What you are asked to do: Pictures are to be omitted, and every entry below is to be restated exactly.

Extracted entries:

=== Begin Enclosure ===

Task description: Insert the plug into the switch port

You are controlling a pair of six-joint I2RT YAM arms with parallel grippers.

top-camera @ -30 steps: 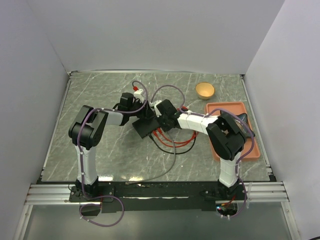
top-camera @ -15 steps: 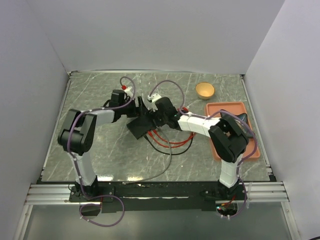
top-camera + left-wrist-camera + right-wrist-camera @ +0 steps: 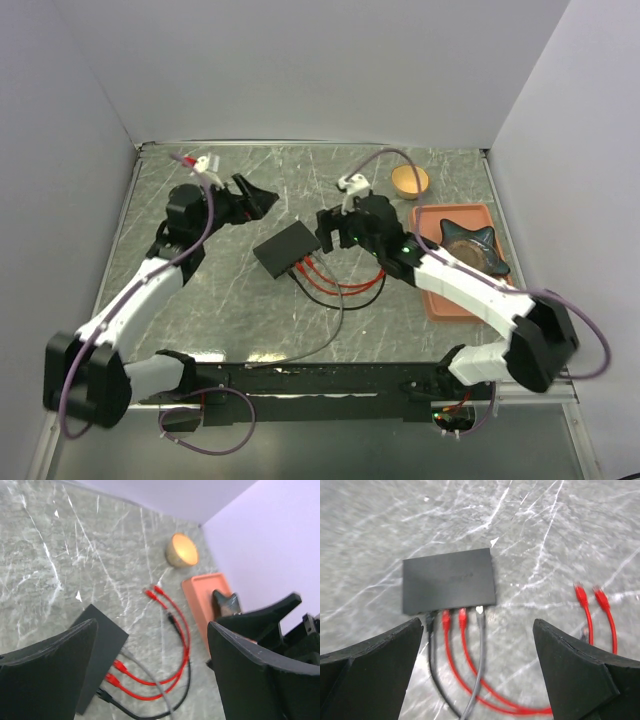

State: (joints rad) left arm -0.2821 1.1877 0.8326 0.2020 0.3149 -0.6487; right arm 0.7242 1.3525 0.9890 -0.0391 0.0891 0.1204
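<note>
Marble table (image 3: 200, 290): flat blk switch (image 3: 449, 580) w/ 4 cables (image 3: 463, 616) plugged

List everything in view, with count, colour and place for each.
switch: one, black, flat at mid-table between the two grippers.
red cables: two, red, one end of each at the switch's edge, free plugs lying on the table.
grey cable: one, grey, at that edge beside the reds.
black cable: one, black, at that edge on the reds' other side.
bowl: one, yellow-tan, far right of the table.
tray: one, orange, right side.
star-shaped object: one, dark, in the tray.
table: one, grey marbled.
left gripper: black, open, beyond the switch's left.
right gripper: black, open, right of the switch.
</note>
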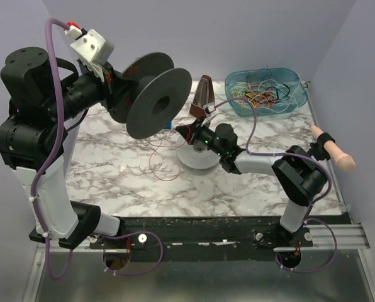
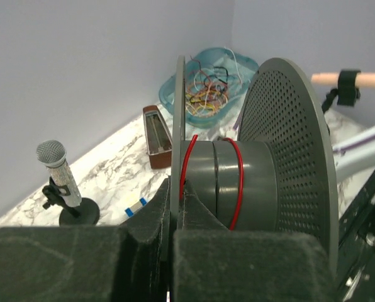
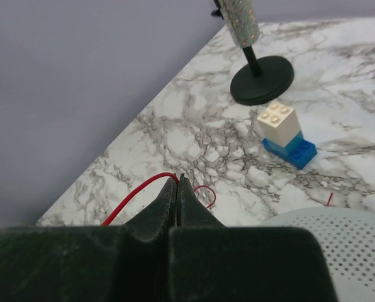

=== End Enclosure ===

Your solution:
Task description: Insert the plug into the switch port

You are controlling a pair of six-joint I2RT YAM arms with parallel grippers.

top-camera @ -30 steps: 
top-camera @ -15 steps: 
top-camera + left-wrist-camera + right-wrist-camera @ +0 steps: 

State: (joints rad) left arm -0.2821 1.1877 0.8326 0.2020 0.3149 -0.6487; right arm 0.7242 1.3525 0.9890 -0.0391 0.0891 0.1204
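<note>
Marble table (image 3: 200, 290): flat blk switch (image 3: 449, 580) w/ 4 cables (image 3: 463, 616) plugged

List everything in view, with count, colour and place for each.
switch: one, black, flat at mid-table between the two grippers.
red cables: two, red, one end of each at the switch's edge, free plugs lying on the table.
grey cable: one, grey, at that edge beside the reds.
black cable: one, black, at that edge on the reds' other side.
bowl: one, yellow-tan, far right of the table.
tray: one, orange, right side.
star-shaped object: one, dark, in the tray.
table: one, grey marbled.
left gripper: black, open, beyond the switch's left.
right gripper: black, open, right of the switch.
</note>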

That is the complete output for this exercise.